What the scheduler is responsible for

A real scheduler in this setup does four jobs.

1. Fairness

It decides which tenant gets the next execution slot. That can be weighted fair sharing, round-robin across active tenants, or priority classes if enterprise customers buy different guarantees.

2. Rate-limit compliance

It knows the vendor budget and spend rate for each throttling key. If tenant A is cooling down after 429, tenant B should keep flowing.

3. Retry orchestration

Retries should not be "throw it back in the queue and pray."

Use capped exponential backoff with jitter. AWS has been saying this forever in the Builders Library, and they are right. More importantly, retries should re-enter the scheduler as delayed work, not bypass it.

4. Idempotency and result recording

If the downstream API supports idempotency keys, use them. If it does not, create your own dedupe contract around the side effect. AWS's article on making retries safe with idempotent APIs is still the right mental model here.

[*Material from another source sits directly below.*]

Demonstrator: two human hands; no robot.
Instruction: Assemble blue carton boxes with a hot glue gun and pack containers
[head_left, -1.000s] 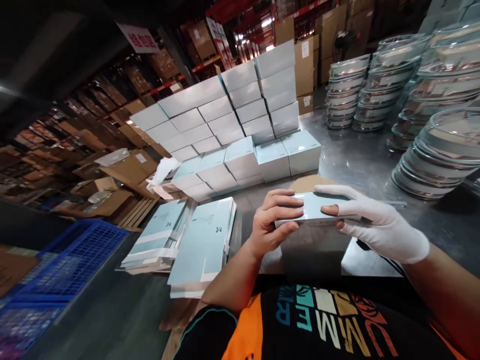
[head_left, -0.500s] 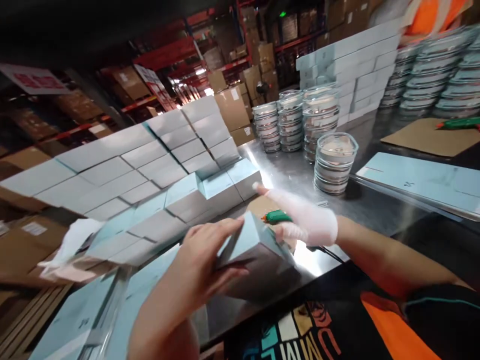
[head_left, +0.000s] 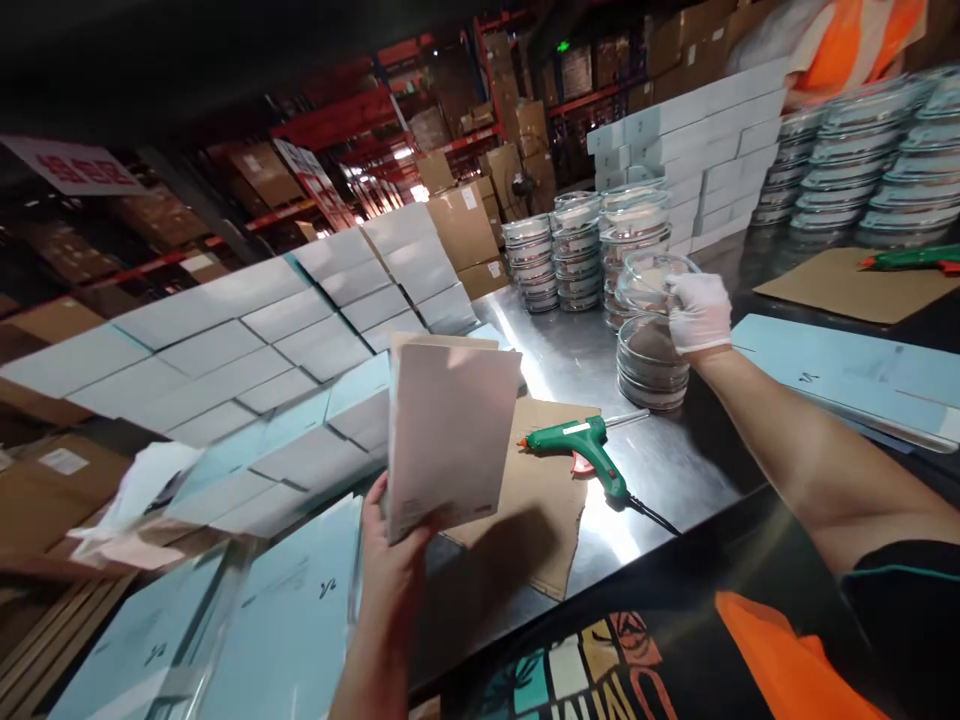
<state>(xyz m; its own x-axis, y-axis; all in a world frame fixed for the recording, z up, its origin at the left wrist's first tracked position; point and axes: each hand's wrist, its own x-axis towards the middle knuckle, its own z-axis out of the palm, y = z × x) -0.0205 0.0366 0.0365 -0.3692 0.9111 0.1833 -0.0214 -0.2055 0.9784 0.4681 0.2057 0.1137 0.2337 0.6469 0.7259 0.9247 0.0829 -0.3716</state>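
The bare left hand is closed around the lower edge of a pale box, held upright and slightly tilted above the worktop. Beside it, a green glue gun lies partly on brown cardboard. Farther off, the gloved right hand pinches a clear dish just above a short stack of dishes.

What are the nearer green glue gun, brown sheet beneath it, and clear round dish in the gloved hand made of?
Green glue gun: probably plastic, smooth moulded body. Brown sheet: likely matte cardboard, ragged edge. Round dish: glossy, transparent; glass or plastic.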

A worker should be able to crash after sending the request but before saving success, and your system should still converge without double-applying side effects.

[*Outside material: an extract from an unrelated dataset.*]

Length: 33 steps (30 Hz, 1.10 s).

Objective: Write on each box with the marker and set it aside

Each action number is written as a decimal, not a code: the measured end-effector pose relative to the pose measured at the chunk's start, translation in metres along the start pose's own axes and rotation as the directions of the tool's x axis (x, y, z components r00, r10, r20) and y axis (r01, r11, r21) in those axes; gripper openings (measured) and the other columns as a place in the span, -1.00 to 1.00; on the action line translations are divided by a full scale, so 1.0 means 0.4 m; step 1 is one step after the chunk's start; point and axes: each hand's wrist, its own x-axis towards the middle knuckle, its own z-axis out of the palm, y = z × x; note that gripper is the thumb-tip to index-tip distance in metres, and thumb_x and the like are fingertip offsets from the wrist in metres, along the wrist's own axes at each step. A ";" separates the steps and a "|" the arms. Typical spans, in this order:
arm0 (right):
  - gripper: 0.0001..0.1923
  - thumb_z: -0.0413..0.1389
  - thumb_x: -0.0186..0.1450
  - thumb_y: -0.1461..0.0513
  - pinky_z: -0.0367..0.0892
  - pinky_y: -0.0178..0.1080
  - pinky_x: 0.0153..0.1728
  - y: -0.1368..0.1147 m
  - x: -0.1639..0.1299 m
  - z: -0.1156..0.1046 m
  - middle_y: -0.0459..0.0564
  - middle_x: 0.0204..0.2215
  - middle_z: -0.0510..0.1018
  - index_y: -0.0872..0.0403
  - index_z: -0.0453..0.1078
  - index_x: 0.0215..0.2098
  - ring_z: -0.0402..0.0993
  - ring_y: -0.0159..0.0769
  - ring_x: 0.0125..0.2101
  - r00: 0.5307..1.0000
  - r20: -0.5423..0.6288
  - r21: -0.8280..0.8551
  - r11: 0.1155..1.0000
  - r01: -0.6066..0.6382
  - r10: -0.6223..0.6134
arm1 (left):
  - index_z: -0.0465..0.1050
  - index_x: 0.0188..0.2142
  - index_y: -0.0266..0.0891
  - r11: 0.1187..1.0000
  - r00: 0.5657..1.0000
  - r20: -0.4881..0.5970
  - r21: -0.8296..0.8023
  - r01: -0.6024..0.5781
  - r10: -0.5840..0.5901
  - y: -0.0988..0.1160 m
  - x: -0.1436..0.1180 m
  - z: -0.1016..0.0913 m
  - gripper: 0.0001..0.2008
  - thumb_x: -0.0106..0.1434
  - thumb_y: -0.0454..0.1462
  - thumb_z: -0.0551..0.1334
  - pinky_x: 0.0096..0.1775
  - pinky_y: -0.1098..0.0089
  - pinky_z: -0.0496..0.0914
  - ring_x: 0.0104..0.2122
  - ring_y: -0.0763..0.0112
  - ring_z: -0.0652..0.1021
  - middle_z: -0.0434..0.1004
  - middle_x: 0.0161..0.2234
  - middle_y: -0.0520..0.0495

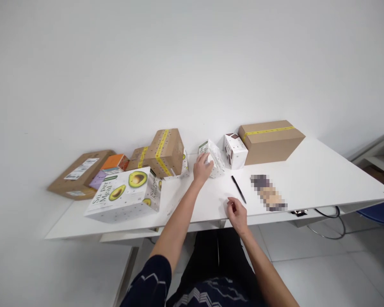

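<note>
The left hand (202, 167) is seen laid with curled fingers on the small white dotted carton (213, 158), which stands tilted on the white worktop (313, 179); whether the carton is gripped cannot be told. The right hand (237, 214) is held loosely half-closed and empty at the near edge of the worktop, at 5 o'clock from the carton. A black pen (238, 189) lies just at 12 o'clock of the right hand. At 3 o'clock of the carton a white and brown box (234, 150) and a taped cardboard box (270, 140) are placed. At 9 o'clock a perforated cardboard box (164, 152) and an avocado-printed box (125, 195) are shown.
</note>
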 end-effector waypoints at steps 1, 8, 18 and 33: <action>-0.76 -0.03 0.25 0.18 0.36 -0.28 -0.47 0.000 0.001 0.000 -0.05 -0.45 0.50 0.07 0.37 -0.18 0.36 -0.38 -0.56 1.000 -0.002 0.005 1.000 -0.007 0.007 | 0.37 0.10 -0.17 0.999 1.000 -0.021 -0.046 0.004 -0.005 -0.016 -0.029 -0.020 -0.58 0.24 -0.24 0.16 0.20 0.27 0.19 0.19 0.26 0.31 0.30 0.18 -0.13; -0.70 0.01 0.24 0.10 0.32 -0.27 -0.50 -0.010 0.007 -0.013 -0.05 -0.49 0.47 0.11 0.39 -0.18 0.32 -0.37 -0.58 0.992 0.002 0.040 0.991 -0.129 0.130 | 0.22 0.19 -0.18 0.898 0.967 0.006 -0.370 0.238 -0.253 -0.098 -0.283 -0.129 -0.45 0.21 -0.17 0.18 0.11 0.26 0.32 0.18 0.19 0.33 0.27 0.21 -0.16; -0.56 -0.02 0.29 0.00 0.35 -0.25 -0.45 -0.058 0.004 -0.028 0.01 -0.41 0.50 0.12 0.39 -0.05 0.41 -0.30 -0.49 0.951 0.154 0.075 0.956 -0.283 0.269 | 0.17 0.24 -0.15 0.887 0.955 0.105 -0.354 0.297 -0.278 -0.110 -0.429 -0.139 -0.46 0.28 -0.14 0.10 0.13 0.30 0.31 0.19 0.24 0.33 0.27 0.22 -0.09; -0.45 -0.04 0.28 -0.07 0.32 -0.29 -0.49 -0.092 0.064 -0.075 0.05 -0.28 0.54 0.10 0.37 0.06 0.40 -0.34 -0.48 0.939 -0.016 0.123 0.933 -0.338 0.343 | 0.31 0.17 -0.22 0.845 0.899 0.165 -0.308 0.437 -0.405 -0.131 -0.414 -0.126 -0.48 0.31 -0.02 0.06 0.12 0.20 0.31 0.13 0.17 0.41 0.37 0.16 -0.18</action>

Where edge and serverless fit

Edge and serverless are fine on the ingestion side.

Accept the request at the edge. Authenticate it there. Maybe do lightweight validation there. But do not let an edge function become the source of truth for rate-limit state, retry timers, or cross-tenant fairness.

Those concerns need durable coordination. That usually means a regional database plus workers, or a workflow engine. If your retry gaps are seconds to hours, a durable execution system like Temporal is often cleaner than hand-rolling timers, visibility timeouts, dead-letter queues, and "resume from step 4" logic across five services.

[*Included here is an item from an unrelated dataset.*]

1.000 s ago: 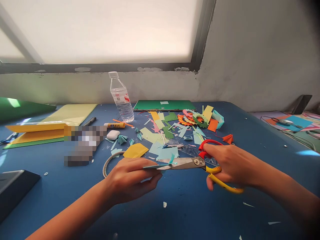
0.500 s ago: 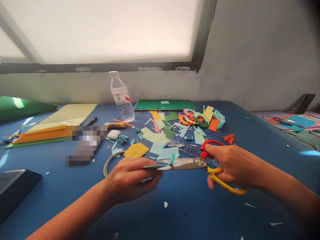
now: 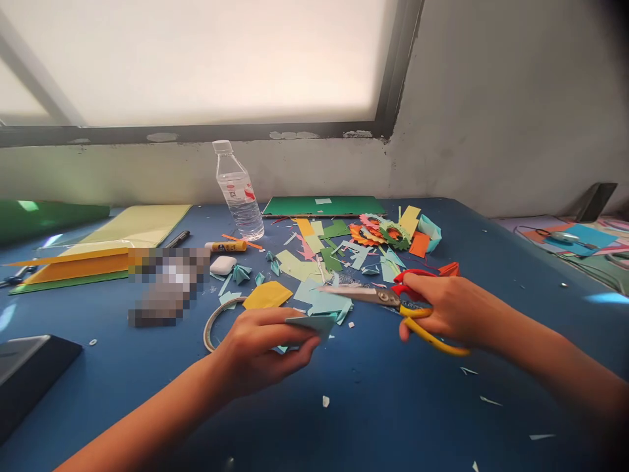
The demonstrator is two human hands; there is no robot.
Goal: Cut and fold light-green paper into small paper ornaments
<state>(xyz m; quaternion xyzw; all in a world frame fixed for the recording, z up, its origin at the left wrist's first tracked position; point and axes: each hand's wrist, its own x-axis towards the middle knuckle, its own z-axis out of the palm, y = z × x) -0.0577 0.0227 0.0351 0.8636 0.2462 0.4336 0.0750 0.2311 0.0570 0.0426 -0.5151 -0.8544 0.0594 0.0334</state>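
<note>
Between its thumb and fingers, my left hand (image 3: 268,344) pinches a small folded piece of light blue paper (image 3: 314,323). My right hand (image 3: 447,305) grips a pair of scissors (image 3: 376,295) with one red and one yellow handle. Their blades point left, above and apart from the folded paper, and look nearly closed. Light blue paper scraps (image 3: 329,301) lie on the table just behind my left hand. A yellow paper piece (image 3: 268,295) and a roll of tape (image 3: 212,324) are close by, the roll partly hidden by that hand.
Coloured cuttings and paper rings (image 3: 368,234) cover the middle of the blue table (image 3: 393,406). A water bottle (image 3: 240,200), a glue stick (image 3: 228,246) and a white case (image 3: 223,265) stand or lie further left. A dark box (image 3: 37,373) sits at the near left.
The scissors have come off the folded paper and moved slightly up and back. A small cut bit shows near the paper. My left hand has tilted the paper a little.
</note>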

Not every team needs Temporal. But every team with long-running, failure-prone integrations needs the properties Temporal is selling: persisted workflow state, retries, timers, and visibility.

The observability you actually need

If all you watch is queue depth, you will learn about this architecture too late.

Track these instead:

per-tenant pending jobs
per-tenant dwell time
per-tenant success, retry, and terminal failure rates
vendor 429 rate by throttling key
time spent in cooldown
scheduler grant rate versus worker completion rate
idempotency conflicts or dedupe hits

This is the difference between "the queue is backed up" and "one tenant's Shopify write budget is exhausted, but all other tenants are healthy."

That second sentence is operationally useful.

Tradeoffs

This architecture is better, not free.

You are adding a scheduler service or at least scheduler logic backed by durable state.
You now have to model vendor-specific throttling scopes instead of pretending they are all the same.
Fairness policy becomes product policy. Someone has to decide whether enterprise tenants get bigger buckets or separate lanes.
You may trade a little peak throughput for predictability and blast-radius control.

That last trade is usually worth it. Customers do not care that one giant tenant can consume every worker at maximum efficiency. They care that their own sync finished on time.

The rule of thumb

If your system calls third-party APIs on behalf of many tenants, do not let a shared queue decide who gets to spend downstream budget.

Use the queue to hold work.

Use a scheduler to decide when work is allowed to run.

That boundary sounds small, but it is the difference between a platform that degrades gracefully and one that turns every noisy neighbor into a company-wide incident.